◆ About this exercise:
Only the lines that hold the word "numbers" are wanted from this listing.
╔══
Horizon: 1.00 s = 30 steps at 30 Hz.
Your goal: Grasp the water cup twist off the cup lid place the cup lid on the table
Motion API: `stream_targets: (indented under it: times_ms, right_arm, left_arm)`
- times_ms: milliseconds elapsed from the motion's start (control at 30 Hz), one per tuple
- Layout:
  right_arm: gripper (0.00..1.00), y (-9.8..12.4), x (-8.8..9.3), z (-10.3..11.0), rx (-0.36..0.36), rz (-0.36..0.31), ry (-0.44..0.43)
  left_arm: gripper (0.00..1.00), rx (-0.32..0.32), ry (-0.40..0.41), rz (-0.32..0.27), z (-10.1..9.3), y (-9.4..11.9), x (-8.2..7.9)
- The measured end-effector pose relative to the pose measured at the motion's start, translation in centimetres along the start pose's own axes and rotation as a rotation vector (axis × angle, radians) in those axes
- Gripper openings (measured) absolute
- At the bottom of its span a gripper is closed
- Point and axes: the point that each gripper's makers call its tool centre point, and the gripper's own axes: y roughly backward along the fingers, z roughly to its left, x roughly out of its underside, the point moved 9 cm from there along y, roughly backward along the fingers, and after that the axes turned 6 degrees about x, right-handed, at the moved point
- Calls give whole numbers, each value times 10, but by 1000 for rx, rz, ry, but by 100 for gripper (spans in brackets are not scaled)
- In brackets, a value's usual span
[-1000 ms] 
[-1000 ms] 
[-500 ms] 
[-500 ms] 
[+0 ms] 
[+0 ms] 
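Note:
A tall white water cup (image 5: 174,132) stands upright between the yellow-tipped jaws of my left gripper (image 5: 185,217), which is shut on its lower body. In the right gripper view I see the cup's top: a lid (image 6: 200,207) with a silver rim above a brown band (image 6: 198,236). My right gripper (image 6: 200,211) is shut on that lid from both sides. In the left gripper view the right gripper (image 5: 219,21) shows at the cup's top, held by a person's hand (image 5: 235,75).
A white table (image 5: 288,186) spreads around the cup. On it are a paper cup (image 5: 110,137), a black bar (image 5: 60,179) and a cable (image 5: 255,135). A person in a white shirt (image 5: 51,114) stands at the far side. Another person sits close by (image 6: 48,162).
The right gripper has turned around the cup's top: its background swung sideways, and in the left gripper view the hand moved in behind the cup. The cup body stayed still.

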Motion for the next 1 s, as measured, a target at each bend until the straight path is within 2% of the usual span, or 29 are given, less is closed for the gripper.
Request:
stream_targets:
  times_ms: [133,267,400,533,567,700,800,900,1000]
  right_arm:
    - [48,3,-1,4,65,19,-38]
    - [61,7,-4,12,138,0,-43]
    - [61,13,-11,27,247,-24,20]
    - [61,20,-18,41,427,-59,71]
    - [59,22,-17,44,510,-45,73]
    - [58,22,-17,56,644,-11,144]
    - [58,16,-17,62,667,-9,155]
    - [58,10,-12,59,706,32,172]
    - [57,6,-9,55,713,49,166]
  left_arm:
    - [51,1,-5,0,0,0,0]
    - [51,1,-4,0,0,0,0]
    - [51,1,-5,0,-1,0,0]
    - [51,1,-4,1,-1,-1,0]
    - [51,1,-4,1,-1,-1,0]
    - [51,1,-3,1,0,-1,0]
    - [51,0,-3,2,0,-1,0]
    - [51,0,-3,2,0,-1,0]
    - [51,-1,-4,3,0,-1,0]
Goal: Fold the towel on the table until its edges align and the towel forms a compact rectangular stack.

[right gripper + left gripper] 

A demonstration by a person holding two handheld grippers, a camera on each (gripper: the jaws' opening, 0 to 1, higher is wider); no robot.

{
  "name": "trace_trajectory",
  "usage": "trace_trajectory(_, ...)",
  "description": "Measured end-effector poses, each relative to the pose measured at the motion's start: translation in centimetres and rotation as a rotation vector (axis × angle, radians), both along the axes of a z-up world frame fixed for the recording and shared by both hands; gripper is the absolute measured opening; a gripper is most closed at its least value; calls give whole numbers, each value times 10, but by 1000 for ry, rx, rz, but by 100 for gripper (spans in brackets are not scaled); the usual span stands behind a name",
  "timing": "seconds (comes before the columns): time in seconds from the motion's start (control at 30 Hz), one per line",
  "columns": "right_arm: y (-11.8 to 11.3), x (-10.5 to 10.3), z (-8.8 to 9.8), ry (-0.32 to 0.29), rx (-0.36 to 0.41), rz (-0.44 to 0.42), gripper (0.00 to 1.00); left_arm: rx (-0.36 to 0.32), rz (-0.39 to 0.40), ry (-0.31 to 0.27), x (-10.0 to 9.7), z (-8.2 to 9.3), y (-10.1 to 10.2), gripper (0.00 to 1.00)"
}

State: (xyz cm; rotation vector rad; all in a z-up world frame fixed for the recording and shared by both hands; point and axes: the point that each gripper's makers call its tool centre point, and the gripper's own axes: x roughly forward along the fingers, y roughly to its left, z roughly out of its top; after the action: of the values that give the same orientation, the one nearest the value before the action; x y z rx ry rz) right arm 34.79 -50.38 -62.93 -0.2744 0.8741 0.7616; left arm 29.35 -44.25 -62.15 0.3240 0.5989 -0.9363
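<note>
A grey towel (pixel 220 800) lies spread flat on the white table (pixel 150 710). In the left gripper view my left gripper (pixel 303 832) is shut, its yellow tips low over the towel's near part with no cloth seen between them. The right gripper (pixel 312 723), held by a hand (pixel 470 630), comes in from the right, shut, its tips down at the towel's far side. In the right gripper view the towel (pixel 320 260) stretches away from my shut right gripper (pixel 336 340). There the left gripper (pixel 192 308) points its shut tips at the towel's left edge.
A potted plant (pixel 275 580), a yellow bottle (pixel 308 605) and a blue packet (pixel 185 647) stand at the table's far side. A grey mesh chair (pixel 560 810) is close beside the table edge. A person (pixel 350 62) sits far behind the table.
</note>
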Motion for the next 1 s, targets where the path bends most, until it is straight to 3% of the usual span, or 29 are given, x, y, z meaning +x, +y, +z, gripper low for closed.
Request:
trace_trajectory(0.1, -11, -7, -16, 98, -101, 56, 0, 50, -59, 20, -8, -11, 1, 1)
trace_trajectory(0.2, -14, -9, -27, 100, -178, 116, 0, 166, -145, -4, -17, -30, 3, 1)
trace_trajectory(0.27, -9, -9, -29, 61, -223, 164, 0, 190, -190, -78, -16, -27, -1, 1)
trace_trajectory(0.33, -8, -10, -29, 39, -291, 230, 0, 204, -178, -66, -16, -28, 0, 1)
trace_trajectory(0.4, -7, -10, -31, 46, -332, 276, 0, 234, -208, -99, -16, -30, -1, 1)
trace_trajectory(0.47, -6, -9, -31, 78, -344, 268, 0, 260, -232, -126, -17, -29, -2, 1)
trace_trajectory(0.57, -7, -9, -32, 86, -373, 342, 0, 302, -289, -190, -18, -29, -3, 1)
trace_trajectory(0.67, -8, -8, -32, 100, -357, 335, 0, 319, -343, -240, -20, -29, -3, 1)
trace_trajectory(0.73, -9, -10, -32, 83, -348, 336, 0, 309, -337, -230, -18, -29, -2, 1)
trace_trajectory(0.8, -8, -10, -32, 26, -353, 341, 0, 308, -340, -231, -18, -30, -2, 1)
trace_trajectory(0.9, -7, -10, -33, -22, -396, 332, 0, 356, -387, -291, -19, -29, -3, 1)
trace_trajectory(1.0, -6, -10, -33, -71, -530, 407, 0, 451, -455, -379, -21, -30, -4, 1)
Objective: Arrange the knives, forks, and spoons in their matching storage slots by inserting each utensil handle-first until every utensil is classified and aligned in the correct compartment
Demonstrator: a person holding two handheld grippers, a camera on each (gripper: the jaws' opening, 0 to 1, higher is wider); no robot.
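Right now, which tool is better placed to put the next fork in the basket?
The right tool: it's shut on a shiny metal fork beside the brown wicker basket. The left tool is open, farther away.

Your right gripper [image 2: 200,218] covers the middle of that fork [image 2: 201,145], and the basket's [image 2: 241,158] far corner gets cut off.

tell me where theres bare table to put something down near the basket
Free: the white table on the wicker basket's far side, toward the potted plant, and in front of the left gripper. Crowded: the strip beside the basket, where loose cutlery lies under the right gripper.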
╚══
◆ Answer space:
- Calls give whole numbers, each value times 10, but by 1000 for rx, rz, ry, but by 100 for gripper (spans in brackets are not scaled)
  "description": "Measured end-effector poses, each relative to the pose measured at the motion's start: translation in centimetres and rotation as a rotation vector (axis × angle, radians), both along the axes of a z-up world frame fixed for the recording and shared by both hands; gripper is the absolute measured opening; a gripper is most closed at its least value; calls give whole numbers, each value times 10, but by 1000 for ry, rx, rz, but by 100 for gripper (spans in brackets are not scaled); the usual span stands behind a name",

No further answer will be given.